• [Task statement] What are the lines of the listing below, word for word, from the first down to the one that contains "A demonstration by"?

• [Supplied material]
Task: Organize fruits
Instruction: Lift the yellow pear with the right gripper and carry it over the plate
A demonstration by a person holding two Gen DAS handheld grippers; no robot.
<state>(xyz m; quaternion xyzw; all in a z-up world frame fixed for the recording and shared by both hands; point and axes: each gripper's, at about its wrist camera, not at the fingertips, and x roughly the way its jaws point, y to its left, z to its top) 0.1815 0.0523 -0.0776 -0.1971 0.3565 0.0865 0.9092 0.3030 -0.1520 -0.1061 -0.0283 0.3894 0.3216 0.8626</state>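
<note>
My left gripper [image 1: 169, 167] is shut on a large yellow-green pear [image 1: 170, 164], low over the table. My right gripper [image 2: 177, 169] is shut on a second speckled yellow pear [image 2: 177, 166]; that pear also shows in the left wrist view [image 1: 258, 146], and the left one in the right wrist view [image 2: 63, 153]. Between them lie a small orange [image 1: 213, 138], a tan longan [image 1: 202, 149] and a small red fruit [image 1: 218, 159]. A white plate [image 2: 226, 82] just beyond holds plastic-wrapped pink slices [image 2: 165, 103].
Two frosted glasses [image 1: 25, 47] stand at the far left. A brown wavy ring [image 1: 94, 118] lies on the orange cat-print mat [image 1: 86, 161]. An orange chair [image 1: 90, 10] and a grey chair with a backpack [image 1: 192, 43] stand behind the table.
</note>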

• [Final answer]
Task: Organize fruits
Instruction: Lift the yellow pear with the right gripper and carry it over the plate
A demonstration by a person holding two Gen DAS handheld grippers; no robot.

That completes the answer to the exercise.